With rawlogs, I suppose.
Aki
RE: Imap client with ~7500 imap cmds ~250/~500 read() syscall
>
>>
>>
>> I am playing a bit with the monitoring, and I have noticed there is
one
>> client of the chart with ~7500, while the others are between ~17 and
~60
>> (dovecot_user_num_cmds).
>>
>> I assume this is related to the client, or is it possible something
is
>> wrong on the server side? Is someone having also such numbers or is
this
>> really strange. Is it possible to limit these cmd's?
>
>Maybe you should look into what command(s) are being executed first?
>
>event_exporter cmd_export {
> format = json
> format_args = time-rfc3339
> transport = log
>}
>
>metric imap_command {
> event_name = imap_command_finished
> filter {
> user = anomalous
> }
> exporter = cmd_export
>}
>
Is there also a way to do this on dovecot 2.2?
Re: Imap client with ~7500 imap cmds ~250/~500 read() syscall
> On 30/12/2020 11:46 Marc Roos wrote:
>
>
> I am playing a bit with the monitoring, and I have noticed there is one
> client of the chart with ~7500, while the others are between ~17 and ~60
> (dovecot_user_num_cmds).
>
> I assume this is related to the client, or is it possible something is
> wrong on the server side? Is someone having also such numbers or is this
> really strange. Is it possible to limit these cmd's?
Maybe you should look into what command(s) are being executed first?
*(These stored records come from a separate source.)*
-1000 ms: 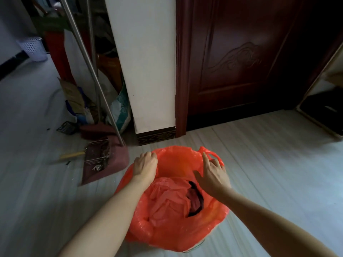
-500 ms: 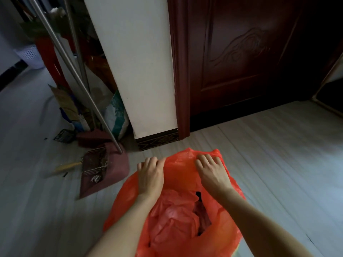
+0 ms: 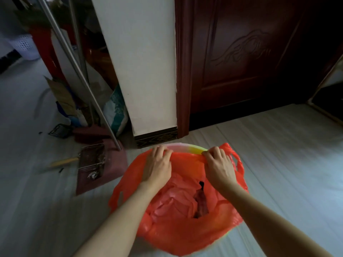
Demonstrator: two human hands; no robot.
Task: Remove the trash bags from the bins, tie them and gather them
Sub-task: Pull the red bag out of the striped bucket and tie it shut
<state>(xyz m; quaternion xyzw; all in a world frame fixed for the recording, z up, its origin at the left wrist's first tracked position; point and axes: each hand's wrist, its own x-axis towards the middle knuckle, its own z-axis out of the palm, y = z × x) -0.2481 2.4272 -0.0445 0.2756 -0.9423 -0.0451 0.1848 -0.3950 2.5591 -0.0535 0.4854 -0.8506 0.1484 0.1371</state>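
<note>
The dark wooden door (image 3: 250,58) and white wall pillar (image 3: 141,62) stand behind the pale floor (image 3: 278,154). On it, the orange trash bag (image 3: 176,225) lines its bin (image 3: 187,146). Its far edge runs left to right between both hands. The left hand (image 3: 157,164) and right hand (image 3: 219,164) each pinch this edge with curled fingers, equally near it.

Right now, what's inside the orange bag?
Inside the orange trash bag: crumpled pink-orange plastic and something dark, not identifiable. Anything beneath is covered. Both hands grip its far edge.
</note>
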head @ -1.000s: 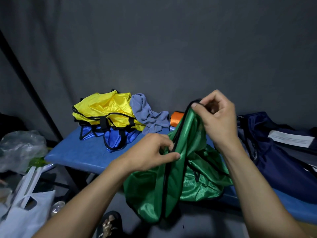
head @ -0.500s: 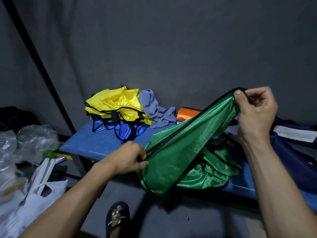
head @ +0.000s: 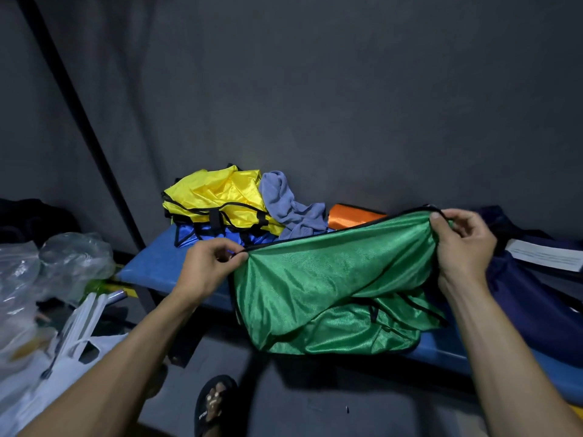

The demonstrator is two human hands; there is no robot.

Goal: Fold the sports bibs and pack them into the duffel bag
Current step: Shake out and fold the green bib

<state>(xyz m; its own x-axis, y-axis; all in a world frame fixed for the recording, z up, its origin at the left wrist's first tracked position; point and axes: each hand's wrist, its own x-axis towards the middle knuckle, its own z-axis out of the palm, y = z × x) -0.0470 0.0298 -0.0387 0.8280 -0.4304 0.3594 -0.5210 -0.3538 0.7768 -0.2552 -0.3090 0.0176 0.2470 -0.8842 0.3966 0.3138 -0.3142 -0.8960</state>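
Note:
A shiny green bib (head: pixel 328 279) with black trim is stretched out in the air above the blue bench (head: pixel 151 266). My left hand (head: pixel 208 266) pinches its left corner and my right hand (head: pixel 463 244) pinches its right corner. More green fabric (head: pixel 362 332) lies crumpled on the bench under it. A yellow bib (head: pixel 217 197) sits on a blue bib (head: pixel 189 234) at the back left. The dark navy duffel bag (head: pixel 530 307) lies at the right, partly hidden by my right arm.
A grey-blue cloth (head: pixel 284 203) and an orange roll (head: pixel 347 216) lie against the dark wall. A white paper (head: pixel 542 253) rests on the bag. Plastic bags (head: pixel 47 279) crowd the floor at the left. A foot in a black sandal (head: pixel 214 402) stands below the bench.
My hands have moved apart, pulling the green bib's trimmed edge out wide and nearly level. The view has shifted left and down.

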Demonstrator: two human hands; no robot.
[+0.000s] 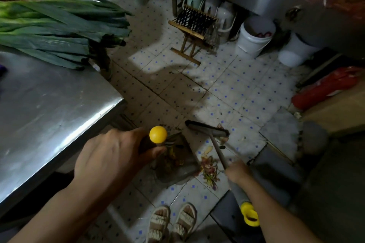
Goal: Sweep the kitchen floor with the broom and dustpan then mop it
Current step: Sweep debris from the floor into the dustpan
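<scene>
Two hands work a dim kitchen floor (pixel 227 89): the left hand (pixel 110 156) is wrapped round the dark dustpan handle just below its yellow knob (pixel 158 134), and the right hand (pixel 238 171) is closed round the grey broom (pixel 217 144) shaft, whose yellow end (pixel 249 214) juts out behind the wrist. Between the hands sits the dustpan (pixel 177 167), scraps already lying in it, with more peelings (pixel 209 169) on the tiles just left of the right hand. Ahead of that hand, the broom head rests on the floor beside the pan's far edge. Left of the left hand stands a steel table (pixel 49 104) bearing leeks (pixel 55 27); well beyond both hands are a small stool (pixel 192 27) and white buckets (pixel 253 35). Sandalled feet (pixel 171 223) show below
</scene>
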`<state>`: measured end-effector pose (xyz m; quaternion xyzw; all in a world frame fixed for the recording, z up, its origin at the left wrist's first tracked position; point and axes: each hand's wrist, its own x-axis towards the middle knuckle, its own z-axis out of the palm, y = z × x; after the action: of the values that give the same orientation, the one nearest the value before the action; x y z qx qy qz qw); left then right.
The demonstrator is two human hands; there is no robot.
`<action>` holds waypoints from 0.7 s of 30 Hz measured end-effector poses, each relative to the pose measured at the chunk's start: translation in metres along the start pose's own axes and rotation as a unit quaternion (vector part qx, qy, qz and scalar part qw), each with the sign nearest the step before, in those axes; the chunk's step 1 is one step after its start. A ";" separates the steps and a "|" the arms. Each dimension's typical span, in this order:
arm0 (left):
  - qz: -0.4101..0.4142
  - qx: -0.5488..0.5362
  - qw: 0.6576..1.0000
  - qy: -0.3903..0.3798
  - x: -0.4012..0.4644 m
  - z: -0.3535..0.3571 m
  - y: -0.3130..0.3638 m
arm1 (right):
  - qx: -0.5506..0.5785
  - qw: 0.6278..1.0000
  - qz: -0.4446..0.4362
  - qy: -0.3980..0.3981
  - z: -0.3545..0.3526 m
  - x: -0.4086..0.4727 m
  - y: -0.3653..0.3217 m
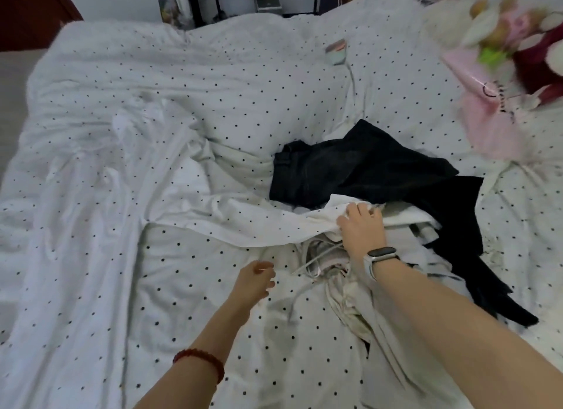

event_exporter cmd_export {
format = json
format_args = time-rfc3339
transport = log
}
metric imap_command {
event_name = imap_command_finished
filter {
user = anomalous
}
exporter = cmd_export
}
Aki
Imap client with ~7500 imap cmds ~250/~500 read() syscall
I am playing a bit with the monitoring, and I have noticed there is one client of the chart with ~7500, while the others are between ~17 and ~60 (dovecot_user_num_cmds). I assume this is related to the client, or is it possible something is wrong on the server side? Is someone having also such numbers or is this really strange. Is it possible to limit these cmd's?